Buckle up blog buddies, I’ve got a lot to tell you. No need for lengthy intros. Let’s just get right to it.

Remember that amazing job that pulled us from Georgia to Tennessee? Well, without warning a few weeks ago Mr. Thistle’s position was eliminated. It was like a punch in the gut. No indication that it was coming, no warning at all. No complaints about his job performance. Just a simple, “we’ve got to make more room in the budget” kind of explanation for why he was now jobless just over a year after moving 400 miles.
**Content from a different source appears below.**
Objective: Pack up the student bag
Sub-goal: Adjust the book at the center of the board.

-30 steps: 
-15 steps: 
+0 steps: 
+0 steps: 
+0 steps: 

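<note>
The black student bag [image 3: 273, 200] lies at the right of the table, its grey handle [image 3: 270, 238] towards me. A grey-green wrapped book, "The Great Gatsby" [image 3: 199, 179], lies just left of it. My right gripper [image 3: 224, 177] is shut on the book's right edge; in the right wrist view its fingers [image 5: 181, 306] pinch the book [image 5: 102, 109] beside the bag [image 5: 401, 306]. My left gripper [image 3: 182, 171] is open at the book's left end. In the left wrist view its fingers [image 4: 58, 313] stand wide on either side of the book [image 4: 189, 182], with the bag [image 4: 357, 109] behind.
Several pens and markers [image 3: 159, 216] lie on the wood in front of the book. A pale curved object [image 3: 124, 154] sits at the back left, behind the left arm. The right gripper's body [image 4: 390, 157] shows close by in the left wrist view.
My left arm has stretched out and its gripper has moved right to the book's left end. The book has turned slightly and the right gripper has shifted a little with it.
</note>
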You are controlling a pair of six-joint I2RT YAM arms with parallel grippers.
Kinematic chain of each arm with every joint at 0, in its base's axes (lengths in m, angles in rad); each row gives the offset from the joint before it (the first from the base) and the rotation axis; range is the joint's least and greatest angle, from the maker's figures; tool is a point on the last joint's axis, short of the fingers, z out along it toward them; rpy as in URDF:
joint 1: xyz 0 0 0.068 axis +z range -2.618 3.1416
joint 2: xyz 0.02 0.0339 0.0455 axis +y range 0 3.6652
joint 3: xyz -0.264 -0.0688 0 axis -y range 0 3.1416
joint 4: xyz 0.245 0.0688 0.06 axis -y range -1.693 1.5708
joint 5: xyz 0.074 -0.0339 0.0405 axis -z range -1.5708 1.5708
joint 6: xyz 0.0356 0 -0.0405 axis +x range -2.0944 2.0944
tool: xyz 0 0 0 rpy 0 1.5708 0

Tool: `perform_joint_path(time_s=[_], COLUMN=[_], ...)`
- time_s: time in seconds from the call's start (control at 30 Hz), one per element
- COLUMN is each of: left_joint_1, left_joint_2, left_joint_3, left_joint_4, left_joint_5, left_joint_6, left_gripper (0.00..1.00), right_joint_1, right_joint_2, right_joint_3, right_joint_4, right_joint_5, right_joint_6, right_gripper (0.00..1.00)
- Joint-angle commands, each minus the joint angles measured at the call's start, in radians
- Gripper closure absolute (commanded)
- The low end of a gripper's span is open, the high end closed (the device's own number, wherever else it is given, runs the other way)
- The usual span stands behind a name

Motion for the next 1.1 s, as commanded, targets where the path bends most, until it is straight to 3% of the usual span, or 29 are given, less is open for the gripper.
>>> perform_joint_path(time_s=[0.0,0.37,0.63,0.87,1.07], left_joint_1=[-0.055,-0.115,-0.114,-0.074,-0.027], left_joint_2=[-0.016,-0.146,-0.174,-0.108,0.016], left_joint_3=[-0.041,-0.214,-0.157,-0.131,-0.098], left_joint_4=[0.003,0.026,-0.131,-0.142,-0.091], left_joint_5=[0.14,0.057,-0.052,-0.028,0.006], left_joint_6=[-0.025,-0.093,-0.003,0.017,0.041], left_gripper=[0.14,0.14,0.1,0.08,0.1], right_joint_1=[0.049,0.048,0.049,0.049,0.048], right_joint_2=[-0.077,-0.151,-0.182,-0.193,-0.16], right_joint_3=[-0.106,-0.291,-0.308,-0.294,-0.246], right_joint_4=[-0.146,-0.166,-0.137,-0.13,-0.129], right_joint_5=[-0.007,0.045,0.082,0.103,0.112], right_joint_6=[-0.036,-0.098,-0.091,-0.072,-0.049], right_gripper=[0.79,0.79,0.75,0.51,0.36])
The good news is Mr. Thistle is a networking guru. I mean, people love him. And he’s built up a network of people rooting for him in his industry over the years. Which is extremely valuable in any situation but absolutely necessary for job hunting these days. Minutes after packing up his belongings and carrying them to the car he was on the phone with several contacts and had interviews lined up for the very next day!

Sidenote: the great part about me waiting to tell you all of this is that you don’t have to go through the excruciating pain of waiting to hear how it’s going to play out. But let me tell you this: every minute was a struggle for one Mrs. Thistle Panties-in-a-wad Mandin. I hate waiting. I already want to skip telling you all the details and jump right to the end but that would make for a terribly boring blog post…..and a dull life, too, I suspect.

Back to it then.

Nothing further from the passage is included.